原文:http://pandas.pydata.org/pandas-docs/stable/getting_started/index.html
这是对pandas的简短介绍,主要面向新用户。您可以在Cookbook中看到更复杂的食谱。通常,我们导入如下:
- 引入pandas和numpy模块
import pandas as pd
import numpy as np
一、对象创建
- 创建一个Series通过传递值的列表,让大熊猫创建一个默认的整数索引:
>>> s = pd.Series([1, 3, 5, np.nan, 6, 8])
>>> s
0 1.0
1 3.0
2 5.0
3 NaN
4 6.0
5 8.0
dtype: float64
- DataFrame通过传递带有日期时间索引和标记列的NumPy数组来创建:
>>> dates = pd.date_range('20130101', periods=6)
>>> dates
DatetimeIndex(['2013-01-01', '2013-01-02', '2013-01-03', '2013-01-04',
'2013-01-05', '2013-01-06'],
dtype='datetime64[ns]', freq='D')
>>> df = pd.DataFrame(np.random.randn(6, 4), index=dates, columns=list('ABCD'))
>>> df
A B C D
2013-01-01 0.745164 -1.071123 0.075098 -0.451948
2013-01-02 0.776631 -0.465462 0.272682 0.325622
2013-01-03 -0.103572 -0.291292 -0.845716 -0.698609
2013-01-04 0.655741 -0.731569 -0.727710 -1.113281
2013-01-05 -0.527080 -0.815579 -0.295161 -1.166199
2013-01-06 -1.717958 -1.077913 -0.416726 0.190645
- DataFrame通过传递可以转换为类似系列的对象的dict来创建。
>>> df2 = pd.DataFrame({'A': 1.,
'B': pd.Timestamp('20130102'),
'C': pd.Series(1, index=list(range(4)), dtype='float32'),
'D': np.array([3] * 4, dtype='int32'),
'E': pd.Categorical(["test", "train", "test", "train"]),
'F': 'foo'})
>>> df2
A B C D E F
0 1.0 2013-01-02 1.0 3 test foo
1 1.0 2013-01-02 1.0 3 train foo
2 1.0 2013-01-02 1.0 3 test foo
3 1.0 2013-01-02 1.0 3 train foo
结果的列DataFrame具有不同的 dtypes。
>>> df2.dtypes
A float64
B datetime64[ns]
C float32
D int32
E category
F object
dtype: object
二、查看数据
查看基础部分
1、查看前n行和后n行
>>> df.head() # df.head(n)查看数据框df的前n行数据,默认n=5
A B C D
2013-01-01 0.745164 -1.071123 0.075098 -0.451948
2013-01-02 0.776631 -0.465462 0.272682 0.325622
2013-01-03 -0.103572 -0.291292 -0.845716 -0.698609
2013-01-04 0.655741 -0.731569 -0.727710 -1.113281
2013-01-05 -0.527080 -0.815579 -0.295161 -1.166199
>>> df.tail(3) # df.tail(n)查看数据框df的后n行数据,默认n=5
A B C D
2013-01-04 0.655741 -0.731569 -0.727710 -1.113281
2013-01-05 -0.527080 -0.815579 -0.295161 -1.166199
2013-01-06 -1.717958 -1.077913 -0.416726 0.190645
2、查看索引和列标签
>>> df.index # 查看索引
DatetimeIndex(['2013-01-01', '2013-01-02', '2013-01-03', '2013-01-04',
'2013-01-05', '2013-01-06'],
dtype='datetime64[ns]', freq='D')
>>> df.columns # 查看列标签
Index(['A', 'B', 'C', 'D'], dtype='object')
3、DataFrame.to_numpy
DataFrame.to_numpy()函数将DataFrame数据转化为NumPy的基础数据格式。

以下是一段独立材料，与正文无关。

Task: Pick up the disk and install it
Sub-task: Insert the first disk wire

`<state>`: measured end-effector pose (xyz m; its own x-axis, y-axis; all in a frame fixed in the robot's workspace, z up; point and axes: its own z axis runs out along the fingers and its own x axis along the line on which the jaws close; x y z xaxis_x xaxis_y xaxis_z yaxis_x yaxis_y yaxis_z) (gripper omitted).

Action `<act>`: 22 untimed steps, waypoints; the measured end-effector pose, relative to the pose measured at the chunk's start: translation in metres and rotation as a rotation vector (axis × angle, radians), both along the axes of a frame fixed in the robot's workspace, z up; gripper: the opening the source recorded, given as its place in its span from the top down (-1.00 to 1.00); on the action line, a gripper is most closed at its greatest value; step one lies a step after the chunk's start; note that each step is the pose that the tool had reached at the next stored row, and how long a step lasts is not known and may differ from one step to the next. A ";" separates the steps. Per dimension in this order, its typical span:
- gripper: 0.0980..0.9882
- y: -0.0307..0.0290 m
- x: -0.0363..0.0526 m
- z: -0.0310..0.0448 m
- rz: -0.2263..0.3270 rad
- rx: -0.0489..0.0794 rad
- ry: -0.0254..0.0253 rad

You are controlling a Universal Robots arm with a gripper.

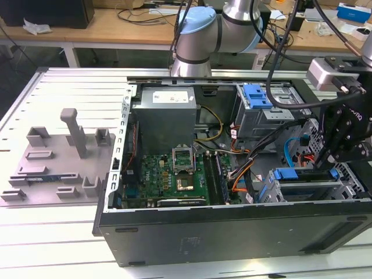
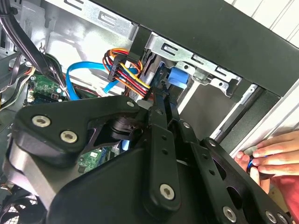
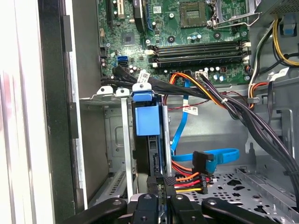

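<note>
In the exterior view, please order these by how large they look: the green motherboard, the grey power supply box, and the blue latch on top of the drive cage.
Largest to smallest, as they look in that view:
1. green motherboard
2. grey power supply box, which looks nearly as large, so this order is unsure
3. blue latch, clearly the smallest

Robotics lab or workshop. An open computer case (image 1: 232, 232) lies on a slotted metal bench (image 1: 64, 99) beside a grey fixture plate (image 1: 58, 163). Wooden desks (image 1: 116, 26) behind carry cables and boxes; the robot arm (image 1: 203, 35) stands between them.
</note>
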<state>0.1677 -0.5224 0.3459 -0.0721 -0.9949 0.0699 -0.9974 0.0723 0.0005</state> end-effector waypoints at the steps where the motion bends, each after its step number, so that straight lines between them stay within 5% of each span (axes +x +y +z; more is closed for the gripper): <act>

注意:当DataFrame拥有不同数据类型的列时,它的操作可能比较耗时。这可归结为pandas和NumPy之间的根本差异:NumPy的数组只有一个dtype,而pandas的DataFrames每列都有一个dtype,当你使用DataFrame.to_numpy()时,pandas会找到可以容纳DataFrame中所有dtypes的NumPy dtype,这可能最终成为object,这需要将每个值都转换为Python对象,比较耗时。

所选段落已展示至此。